The multidisciplinary research project being undertaken by a team of  researchers in the Department of Chemistry and Biological Sciences under the School of Natural Sciences, draws expertise in Virology from the School of Veterinary Medicine.
This is according to a statement issued by UNZA acting head of communication and marketing Brenda Bukowa.
The goal of the research is to develop a method that uses a portable device that could detect the virus in a much shorter period compared to the conventional methods.
“Furthermore, the method will require less expertise to perform, involve lower costs, and be less labour intensive,” Ms Bukowa said.
Meanwhile, UNZA acting vice-chancellor,  Tamala Kambikambi has congratulated the multidisciplinary team of experts developing the novel method for the detection of the COVID-19.
Dr Kambikambi said that when faced with a crisis such as the COVID-19, the country looks for answers from researchers from institutions like UNZA.
She said the team of experts has shown commitment to finding solutions to the global crisis through the efforts being put in place to develop a method for testing COVID-19.

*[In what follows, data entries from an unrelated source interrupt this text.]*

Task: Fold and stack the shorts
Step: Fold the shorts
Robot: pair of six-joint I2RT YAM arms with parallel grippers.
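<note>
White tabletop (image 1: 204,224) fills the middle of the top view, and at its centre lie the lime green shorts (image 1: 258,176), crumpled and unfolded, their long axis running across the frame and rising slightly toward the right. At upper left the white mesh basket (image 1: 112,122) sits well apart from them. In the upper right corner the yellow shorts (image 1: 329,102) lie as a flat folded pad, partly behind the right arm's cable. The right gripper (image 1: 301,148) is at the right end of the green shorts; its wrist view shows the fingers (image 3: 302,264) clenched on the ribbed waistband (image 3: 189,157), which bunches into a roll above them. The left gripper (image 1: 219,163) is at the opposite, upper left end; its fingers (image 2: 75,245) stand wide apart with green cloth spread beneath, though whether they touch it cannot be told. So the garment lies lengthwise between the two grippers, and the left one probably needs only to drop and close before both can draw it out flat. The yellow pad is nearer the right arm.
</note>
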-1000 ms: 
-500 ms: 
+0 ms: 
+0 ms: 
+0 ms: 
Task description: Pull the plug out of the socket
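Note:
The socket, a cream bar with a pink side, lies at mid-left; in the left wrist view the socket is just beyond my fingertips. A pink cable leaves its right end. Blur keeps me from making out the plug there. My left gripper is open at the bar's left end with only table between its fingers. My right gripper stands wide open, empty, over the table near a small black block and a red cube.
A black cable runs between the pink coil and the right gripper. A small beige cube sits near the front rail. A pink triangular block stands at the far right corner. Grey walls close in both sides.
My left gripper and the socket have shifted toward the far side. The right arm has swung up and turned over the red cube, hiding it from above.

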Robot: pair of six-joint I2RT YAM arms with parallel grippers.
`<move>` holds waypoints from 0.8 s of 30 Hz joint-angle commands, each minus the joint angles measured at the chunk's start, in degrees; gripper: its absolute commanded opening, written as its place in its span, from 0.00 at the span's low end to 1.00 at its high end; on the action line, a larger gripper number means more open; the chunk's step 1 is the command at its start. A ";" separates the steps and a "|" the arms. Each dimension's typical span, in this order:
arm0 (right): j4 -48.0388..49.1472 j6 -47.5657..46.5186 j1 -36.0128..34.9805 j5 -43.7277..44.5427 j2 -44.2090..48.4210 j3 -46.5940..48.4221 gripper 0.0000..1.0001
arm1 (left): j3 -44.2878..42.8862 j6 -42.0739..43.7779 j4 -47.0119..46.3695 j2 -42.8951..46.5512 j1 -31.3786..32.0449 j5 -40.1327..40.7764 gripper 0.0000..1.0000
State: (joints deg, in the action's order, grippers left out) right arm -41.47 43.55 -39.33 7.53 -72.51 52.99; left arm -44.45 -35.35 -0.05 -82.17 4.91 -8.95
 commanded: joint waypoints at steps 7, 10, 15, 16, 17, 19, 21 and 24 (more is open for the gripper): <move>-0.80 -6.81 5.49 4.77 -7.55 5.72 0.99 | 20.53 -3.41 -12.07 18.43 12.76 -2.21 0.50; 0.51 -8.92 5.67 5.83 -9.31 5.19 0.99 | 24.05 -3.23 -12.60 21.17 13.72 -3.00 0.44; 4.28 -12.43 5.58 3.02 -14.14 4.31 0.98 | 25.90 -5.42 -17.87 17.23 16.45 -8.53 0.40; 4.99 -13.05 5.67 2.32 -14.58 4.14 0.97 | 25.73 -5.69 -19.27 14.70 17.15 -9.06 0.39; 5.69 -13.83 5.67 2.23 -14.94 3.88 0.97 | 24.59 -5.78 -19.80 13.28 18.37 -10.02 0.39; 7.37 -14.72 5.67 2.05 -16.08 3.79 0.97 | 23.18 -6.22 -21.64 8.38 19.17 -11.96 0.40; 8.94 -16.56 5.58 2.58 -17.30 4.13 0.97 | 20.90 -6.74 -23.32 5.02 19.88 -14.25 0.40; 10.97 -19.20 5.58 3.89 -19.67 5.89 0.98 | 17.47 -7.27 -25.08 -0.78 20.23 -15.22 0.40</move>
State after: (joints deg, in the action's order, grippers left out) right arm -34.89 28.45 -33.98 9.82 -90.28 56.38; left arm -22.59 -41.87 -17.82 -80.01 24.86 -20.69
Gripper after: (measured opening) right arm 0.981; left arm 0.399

Dr Kambikambi said she was optimistic that the portable device to be developed would be of great importance in monitoring those that have the disease during therapy.
She said that the method for testing to be developed would add value in surveillance efforts being carried out in the communities and at strategic points owing to its ease in deployment and use.
She has expressed gratitude to the National Science and Technology Council (NSTC) for providing initial funding for the research. Recently, Minister of Health Chitalu Chilufya challenged researchers and scientists in Zambia to study and come up with interventions regarding COVID-19.